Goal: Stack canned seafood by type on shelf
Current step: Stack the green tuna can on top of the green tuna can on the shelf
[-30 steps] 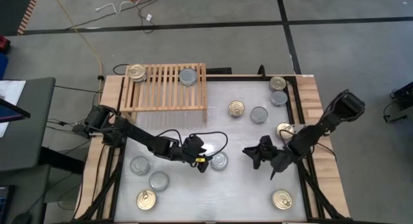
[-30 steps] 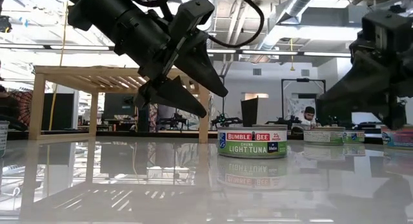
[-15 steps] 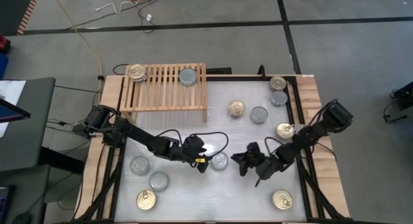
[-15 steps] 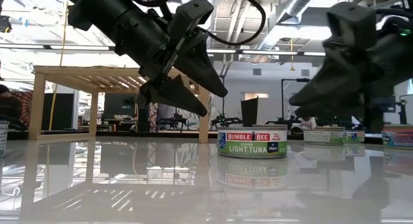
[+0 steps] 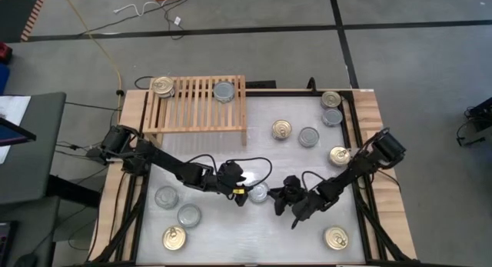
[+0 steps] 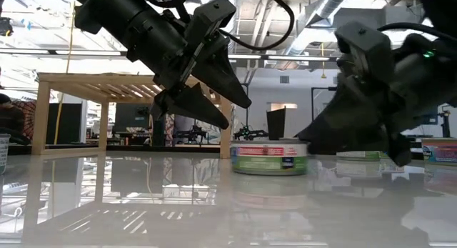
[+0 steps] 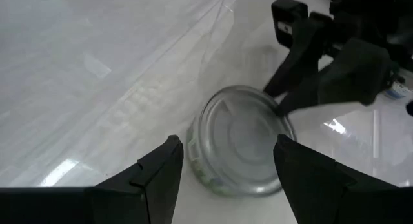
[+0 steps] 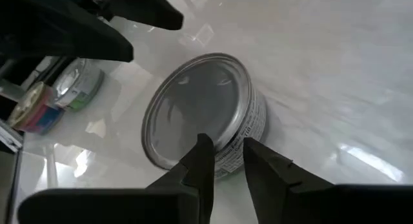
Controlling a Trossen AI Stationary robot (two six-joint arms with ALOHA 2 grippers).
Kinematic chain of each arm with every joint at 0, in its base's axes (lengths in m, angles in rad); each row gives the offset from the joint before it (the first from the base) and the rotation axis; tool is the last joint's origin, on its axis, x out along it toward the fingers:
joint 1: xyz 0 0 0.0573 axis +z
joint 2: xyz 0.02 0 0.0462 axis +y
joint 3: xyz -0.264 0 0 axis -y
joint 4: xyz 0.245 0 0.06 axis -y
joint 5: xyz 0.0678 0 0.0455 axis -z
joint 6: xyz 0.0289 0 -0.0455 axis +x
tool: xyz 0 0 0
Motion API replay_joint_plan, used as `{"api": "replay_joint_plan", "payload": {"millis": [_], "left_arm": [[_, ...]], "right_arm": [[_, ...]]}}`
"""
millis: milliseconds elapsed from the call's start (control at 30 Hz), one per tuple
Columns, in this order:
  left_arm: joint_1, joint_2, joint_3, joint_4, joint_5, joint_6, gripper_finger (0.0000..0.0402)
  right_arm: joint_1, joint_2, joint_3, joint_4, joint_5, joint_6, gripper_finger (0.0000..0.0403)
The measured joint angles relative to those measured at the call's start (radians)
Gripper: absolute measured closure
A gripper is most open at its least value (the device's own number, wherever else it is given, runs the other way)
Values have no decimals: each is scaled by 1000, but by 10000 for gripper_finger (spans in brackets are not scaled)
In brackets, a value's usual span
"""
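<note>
- A short round silver-topped metal can (image 5: pixel 260 192) sits upright on the white counter (image 5: pixel 231 236), near the middle of its front half, between the two tools.
- The right tool (image 5: pixel 280 198) is at this can's right side, its fingers (image 8: pixel 201 161) close together with only a narrow gap, their tips right at the can's rim; nothing is clamped between them.
- The left tool (image 5: pixel 243 191) hangs just left of the same can, above the counter, its fingers (image 7: pixel 161 173) spread wide and empty.
- Three more tins (image 5: pixel 177 215) lie at the front left, one gold-topped tin (image 5: pixel 336 237) at the front right.
- Farther back, five tins (image 5: pixel 308 136) sit right of the shelf.
- The low light-wood slatted shelf (image 5: pixel 197 105) stands at the back left, carrying one gold-topped tin (image 5: pixel 162 85) and one silver-topped tin (image 5: pixel 224 91), well apart.
</note>
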Motion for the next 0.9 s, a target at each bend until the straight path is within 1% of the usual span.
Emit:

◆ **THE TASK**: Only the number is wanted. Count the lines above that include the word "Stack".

◆ **COMPLETED EXERCISE**: 2